Do note that, while you are declaring a pointer to an int, the actual int is not allocated. So it is valid to say int *i = 23, which is saying "I have a variable and I want it to point to memory address 23 which will contain an int." But if you tried to actually read or write to memory address 23, you would probably segfault, since your program doesn't "own" that chunk of RAM. *i = 100 would segfault. (The solution is to use malloc(). Or you can make it point to an existing variable, as in int j = 5; int *i = &j)
Imagine you have a few friends, one of them has to give you something (a treasure... :-)
Say john has the treasure
int treasure = 10000; // in USD, EUR or even better, in SO rep points
If you ask directly john
int john = treasure;
int you = john;
If you cannot join john, but gill knows how to contact him,
int john = treasure;
int *gill = &john;
int you = *gill;
If you cannot even join gill, but have to contact first jake who can contact gill
int john = treasure;
int *gill = &john;
int **jake = &gill;
int you = **jake;
Etc... Pointers are only indirections.
That was my last story for today before going to bed :-)
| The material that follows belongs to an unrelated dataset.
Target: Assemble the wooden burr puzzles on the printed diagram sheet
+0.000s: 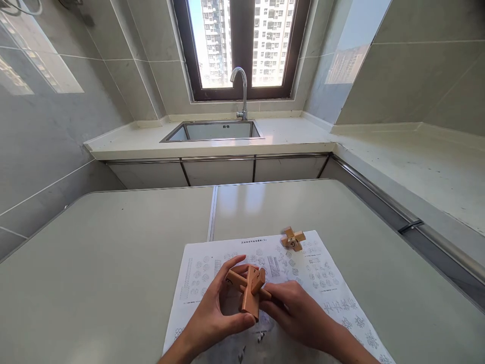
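Note:
A wooden burr puzzle (250, 296) of interlocked orange-brown bars is held up over the printed sheet. My left hand (215, 308) cups it from the left, thumb under its lower end and fingers behind the top. From the right, my right hand (293, 306) pinches a bar that sticks out of the puzzle's side. Dark marks show on some of the bar ends. Beneath both hands lies the white instruction sheet (193, 273) with rows of small line drawings. A second, smaller wooden burr puzzle (293, 239), lighter in colour, rests on the sheet's upper right part.
The sheet lies on a pale table (113, 263) with a seam (212, 212) across it. Beyond its far edge, a counter (295, 131) holds a sink (215, 132) and tap (243, 93) under a window. Another counter (435, 156) runs along the right.

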`<state>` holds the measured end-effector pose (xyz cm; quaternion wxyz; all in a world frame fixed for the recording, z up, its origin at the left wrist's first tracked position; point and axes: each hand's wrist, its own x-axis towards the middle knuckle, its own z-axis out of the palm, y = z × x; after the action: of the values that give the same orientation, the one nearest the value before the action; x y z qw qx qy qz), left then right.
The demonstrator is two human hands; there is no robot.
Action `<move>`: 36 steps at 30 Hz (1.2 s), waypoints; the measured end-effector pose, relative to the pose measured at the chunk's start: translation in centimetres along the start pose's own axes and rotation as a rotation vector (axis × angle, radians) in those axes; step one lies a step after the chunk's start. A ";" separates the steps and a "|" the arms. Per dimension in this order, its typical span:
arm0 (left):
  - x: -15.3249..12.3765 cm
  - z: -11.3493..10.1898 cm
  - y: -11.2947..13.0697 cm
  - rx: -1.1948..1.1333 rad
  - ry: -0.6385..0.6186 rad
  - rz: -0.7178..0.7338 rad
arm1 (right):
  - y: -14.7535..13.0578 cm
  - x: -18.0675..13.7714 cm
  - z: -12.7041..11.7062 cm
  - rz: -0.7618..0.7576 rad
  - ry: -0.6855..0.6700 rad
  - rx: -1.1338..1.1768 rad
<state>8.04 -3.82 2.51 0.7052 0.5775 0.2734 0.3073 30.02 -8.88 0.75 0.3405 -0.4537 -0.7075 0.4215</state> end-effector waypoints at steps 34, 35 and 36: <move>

I deeply believe that a picture is worth a thousand words. Take the following example
// Finds the first integer "I" in the sequence of N integers pointed to by "A" .
// If an integer is found, the pointer pointed to by P is set to point to
// that integer.
void f(int N, int *A, int I, int **P) {
for(int i = 0; i < N; i++)
if(A[i] == I) {
// Set the pointer pointed to by P to point to the ith integer.
*P = &A[i];
return;
}
}
So in the above, A points to the first integer in the sequence of N integers. And P points to a pointer that the caller will have the pointer to the found integer stored in.
int Is[] = { 1, 2, 3 };
int *P;
f(3, &Is[0], 2, &P);
assert(*P == 2);
&P is used to pass the address of P to the function. This address has type int **, because it's the address of a pointer to int.
int* i is the address of a memory location of an integer
int** is the address of a memory location of an address of a memory location of an integer
int* i; // i is a pointer to integer. It can hold the address of a integer variable.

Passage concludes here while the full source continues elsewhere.